TASK DESCRIPTION: Only the pictures should be left out; repeat the rest of the data exactly.

LISTED ENTRIES Start Marker

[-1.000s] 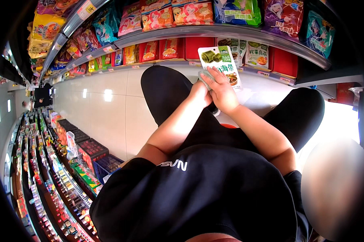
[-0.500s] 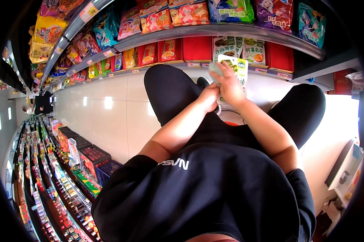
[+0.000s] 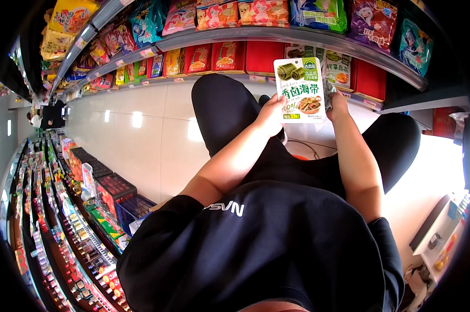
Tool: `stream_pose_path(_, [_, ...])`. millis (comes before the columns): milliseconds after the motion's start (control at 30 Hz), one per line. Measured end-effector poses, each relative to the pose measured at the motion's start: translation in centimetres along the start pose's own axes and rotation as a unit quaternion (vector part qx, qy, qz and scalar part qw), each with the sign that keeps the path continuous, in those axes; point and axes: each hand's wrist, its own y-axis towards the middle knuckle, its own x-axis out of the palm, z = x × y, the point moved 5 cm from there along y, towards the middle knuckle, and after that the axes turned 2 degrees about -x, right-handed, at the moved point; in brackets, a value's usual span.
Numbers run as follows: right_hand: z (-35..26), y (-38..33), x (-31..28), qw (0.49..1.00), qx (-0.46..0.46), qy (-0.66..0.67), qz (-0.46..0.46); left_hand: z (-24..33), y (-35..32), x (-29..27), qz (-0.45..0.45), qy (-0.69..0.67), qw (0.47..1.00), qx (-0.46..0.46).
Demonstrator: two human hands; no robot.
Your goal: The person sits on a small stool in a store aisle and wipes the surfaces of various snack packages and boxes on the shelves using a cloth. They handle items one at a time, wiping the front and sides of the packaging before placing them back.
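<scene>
Packet of a white and green snack, flat and rectangular, is held upright in front of the lower shelf, its printed face turned toward the camera. The left hand grips its left edge, fingers closed behind the pack and the thumb on the front. The right hand sits at the right edge with fingers curled; it appears also to hold a small grey crumpled thing, perhaps a cloth, though this is too small to confirm. Both forearms rise from the lower part of the picture, and the person crouches, knees in black trousers to either side of the packet. Directly behind the packet, the lower shelf carries a row of red boxes and, just beside the packet on its right, more green and white packets of like kind. The upper shelf above holds bright bags in pink, blue and purple. A pale tiled floor runs away to the left, bordered by a further rack of goods on the person's left. Judgement: the step in hand is the handling of one packet at the shelf face, lifted clear of its row. Any next move would call for a steady two-sided grip and care not to topple the neighbouring packets standing close behind.
</scene>
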Motion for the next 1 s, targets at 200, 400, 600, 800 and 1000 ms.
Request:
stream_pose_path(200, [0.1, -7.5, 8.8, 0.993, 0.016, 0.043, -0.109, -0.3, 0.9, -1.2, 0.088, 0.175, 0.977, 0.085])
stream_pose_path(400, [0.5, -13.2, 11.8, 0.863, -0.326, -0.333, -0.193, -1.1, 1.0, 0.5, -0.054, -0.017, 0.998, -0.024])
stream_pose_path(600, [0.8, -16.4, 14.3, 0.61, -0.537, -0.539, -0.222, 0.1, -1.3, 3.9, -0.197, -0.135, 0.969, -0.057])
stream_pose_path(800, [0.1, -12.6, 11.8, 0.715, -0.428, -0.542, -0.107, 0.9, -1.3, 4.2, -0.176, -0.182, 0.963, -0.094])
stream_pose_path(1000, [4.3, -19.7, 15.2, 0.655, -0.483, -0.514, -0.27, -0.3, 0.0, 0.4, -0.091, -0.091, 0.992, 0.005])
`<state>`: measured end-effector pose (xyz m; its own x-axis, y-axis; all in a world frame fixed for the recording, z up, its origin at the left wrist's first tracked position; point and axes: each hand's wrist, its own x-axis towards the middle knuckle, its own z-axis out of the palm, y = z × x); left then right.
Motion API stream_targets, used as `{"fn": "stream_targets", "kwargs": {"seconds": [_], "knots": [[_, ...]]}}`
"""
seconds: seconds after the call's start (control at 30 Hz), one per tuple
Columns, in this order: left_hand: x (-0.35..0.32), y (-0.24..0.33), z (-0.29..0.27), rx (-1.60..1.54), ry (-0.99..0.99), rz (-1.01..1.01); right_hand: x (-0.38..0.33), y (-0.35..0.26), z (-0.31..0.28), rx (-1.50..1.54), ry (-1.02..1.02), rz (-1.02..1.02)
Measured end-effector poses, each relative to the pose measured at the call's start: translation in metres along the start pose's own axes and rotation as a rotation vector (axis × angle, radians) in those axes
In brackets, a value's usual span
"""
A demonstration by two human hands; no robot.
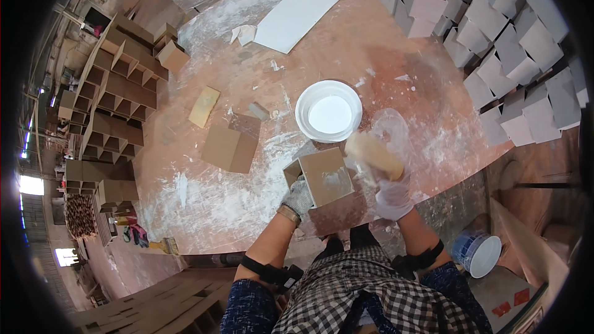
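Observation:
My left hand (299,198), in a grey work glove, holds a small open-topped brown box (322,176) by its near-left corner; the box face shows a smear of white. My right hand (392,195), in a thin white glove, grips a tan sponge-like block (374,154) raised just to the right of the box, blurred with motion. Right behind the box stands a white basin (328,111) filled with white liquid.
A round brown table (216,204) smeared with white holds another brown box (230,148), a yellow sponge (204,106) and a white board (298,17). White-coated boxes (513,55) stack at right, brown boxes (117,86) at left. A blue bucket (476,252) stands lower right.

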<state>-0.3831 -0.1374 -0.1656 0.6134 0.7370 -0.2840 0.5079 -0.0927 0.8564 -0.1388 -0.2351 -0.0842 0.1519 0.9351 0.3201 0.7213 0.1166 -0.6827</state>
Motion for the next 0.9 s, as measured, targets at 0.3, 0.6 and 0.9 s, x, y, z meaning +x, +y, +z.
{"fn": "stream_targets", "kwargs": {"seconds": [0.3,0.6,0.9], "knots": [[-0.003,-0.002,0.005,0.038,0.019,-0.017,0.102,-0.006,-0.004,0.642,0.033,0.178],[-0.018,0.003,0.005,0.236,0.04,-0.004,0.187,0.0,0.094,0.712,-0.016,0.3],[-0.021,0.051,-0.009,0.343,0.078,-0.018,0.196,-0.016,0.056,0.975,-0.149,0.582]]}}
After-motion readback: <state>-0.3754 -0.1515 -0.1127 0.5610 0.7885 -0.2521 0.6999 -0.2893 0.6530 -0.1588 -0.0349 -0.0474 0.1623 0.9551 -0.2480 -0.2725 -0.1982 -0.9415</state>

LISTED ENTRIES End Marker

TASK ANSWER:
[-1.000s] 
[-0.500s] 
[+0.000s] 
Tool: `stream_pose_path(_, [_, ...])`. millis (comes before the columns): milliseconds after the motion's start (control at 30 Hz), one per line. Measured end-effector poses, each relative to the pose measured at the motion's start: translation in centimetres along the start pose's own axes and rotation as a unit quaternion (vector part qx, qy, qz and scalar part qw), each with the sign that keeps the path continuous, in those axes; point and axes: each hand's wrist, its own y-axis towards the middle knuckle, its own x-axis out of the palm, z = x × y, the point moved 5 cm from there along y, towards the middle knuckle, and after that the axes turned 2 degrees about -x, right-handed, at the moved point; in brackets, a value's usual span.
Numbers run as follows: right_hand: z (-35..26), y (-38..33), x (-31..28), qw (0.49..1.00), qx (-0.46..0.46), qy (-0.66..0.67), qz (-0.46..0.46); left_hand: z (-24..33), y (-35..32), x (-29..27), qz (-0.45..0.45), qy (-0.69..0.67), qw (0.47..1.00), qx (-0.46..0.46).
Demonstrator: two human hands; no robot.
Your goal: The person sits on a small stool in a store aisle and wipes the surfaces of various snack packages and boxes on the shelves using a cloth. They handle items one at a time, wiping the front and sides of the packaging before placing them back.
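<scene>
Packet of a white and green snack, flat and rectangular, is held upright in front of the lower shelf, its printed face turned toward the camera. The left hand grips its left edge, fingers closed behind the pack and the thumb on the front. The right hand sits at the right edge with fingers curled; it appears also to hold a small grey crumpled thing, perhaps a cloth, though this is too small to confirm. Both forearms rise from the lower part of the picture, and the person crouches, knees in black trousers to either side of the packet. Directly behind the packet, the lower shelf carries a row of red boxes and, just beside the packet on its right, more green and white packets of like kind. The upper shelf above holds bright bags in pink, blue and purple. A pale tiled floor runs away to the left, bordered by a further rack of goods on the person's left. Judgement: the step in hand is the handling of one packet at the shelf face, lifted clear of its row. Any next move would call for a steady two-sided grip and care not to topple the neighbouring packets standing close behind.
</scene>
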Motion for the next 1 s, targets at 200, 400, 600, 800 and 1000 ms.
Request:
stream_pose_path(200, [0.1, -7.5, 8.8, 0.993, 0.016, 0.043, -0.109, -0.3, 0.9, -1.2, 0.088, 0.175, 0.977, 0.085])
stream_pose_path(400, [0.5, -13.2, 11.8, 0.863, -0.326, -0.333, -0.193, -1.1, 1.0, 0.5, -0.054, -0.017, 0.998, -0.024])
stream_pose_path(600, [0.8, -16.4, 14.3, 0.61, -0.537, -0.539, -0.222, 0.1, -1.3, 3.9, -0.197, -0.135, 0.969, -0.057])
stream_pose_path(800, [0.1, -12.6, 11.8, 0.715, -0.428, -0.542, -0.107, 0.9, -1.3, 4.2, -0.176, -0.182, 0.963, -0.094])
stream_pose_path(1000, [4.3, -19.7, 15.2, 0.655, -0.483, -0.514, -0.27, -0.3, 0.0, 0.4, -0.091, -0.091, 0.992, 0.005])
`<state>`: measured end-effector pose (xyz m; its own x-axis, y-axis; all in a world frame fixed for the recording, z up, its origin at the left wrist's first tracked position; point and axes: each hand's wrist, its own x-axis towards the middle knuckle, its own z-axis out of the palm, y = z × x); left then right.
Motion API stream_targets, used as `{"fn": "stream_targets", "kwargs": {"seconds": [_], "knots": [[_, ...]]}}`
"""
seconds: seconds after the call's start (control at 30 Hz), one per tuple
Columns, in this order: left_hand: x (-0.35..0.32), y (-0.24..0.33), z (-0.29..0.27), rx (-1.60..1.54), ry (-0.99..0.99), rz (-1.01..1.01); right_hand: x (-0.38..0.33), y (-0.35..0.26), z (-0.31..0.28), rx (-1.50..1.54), ry (-1.02..1.02), rz (-1.02..1.02)
Measured end-effector poses, each relative to the pose measured at the call's start: translation in metres along the start pose's own axes and rotation as a rotation vector (axis × angle, radians) in those axes
In brackets, a value's usual span
"""
A demonstration by two human hands; no robot.
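Observation:
My left hand (299,198), in a grey work glove, holds a small open-topped brown box (322,176) by its near-left corner; the box face shows a smear of white. My right hand (392,195), in a thin white glove, grips a tan sponge-like block (374,154) raised just to the right of the box, blurred with motion. Right behind the box stands a white basin (328,111) filled with white liquid.
A round brown table (216,204) smeared with white holds another brown box (230,148), a yellow sponge (204,106) and a white board (298,17). White-coated boxes (513,55) stack at right, brown boxes (117,86) at left. A blue bucket (476,252) stands lower right.
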
<state>-0.3831 -0.1374 -0.1656 0.6134 0.7370 -0.2840 0.5079 -0.0927 0.8564 -0.1388 -0.2351 -0.0842 0.1519 0.9351 0.3201 0.7213 0.1166 -0.6827</state>
Motion for the next 0.9 s, as measured, targets at 0.3, 0.6 and 0.9 s, x, y, z meaning +x, +y, +z.
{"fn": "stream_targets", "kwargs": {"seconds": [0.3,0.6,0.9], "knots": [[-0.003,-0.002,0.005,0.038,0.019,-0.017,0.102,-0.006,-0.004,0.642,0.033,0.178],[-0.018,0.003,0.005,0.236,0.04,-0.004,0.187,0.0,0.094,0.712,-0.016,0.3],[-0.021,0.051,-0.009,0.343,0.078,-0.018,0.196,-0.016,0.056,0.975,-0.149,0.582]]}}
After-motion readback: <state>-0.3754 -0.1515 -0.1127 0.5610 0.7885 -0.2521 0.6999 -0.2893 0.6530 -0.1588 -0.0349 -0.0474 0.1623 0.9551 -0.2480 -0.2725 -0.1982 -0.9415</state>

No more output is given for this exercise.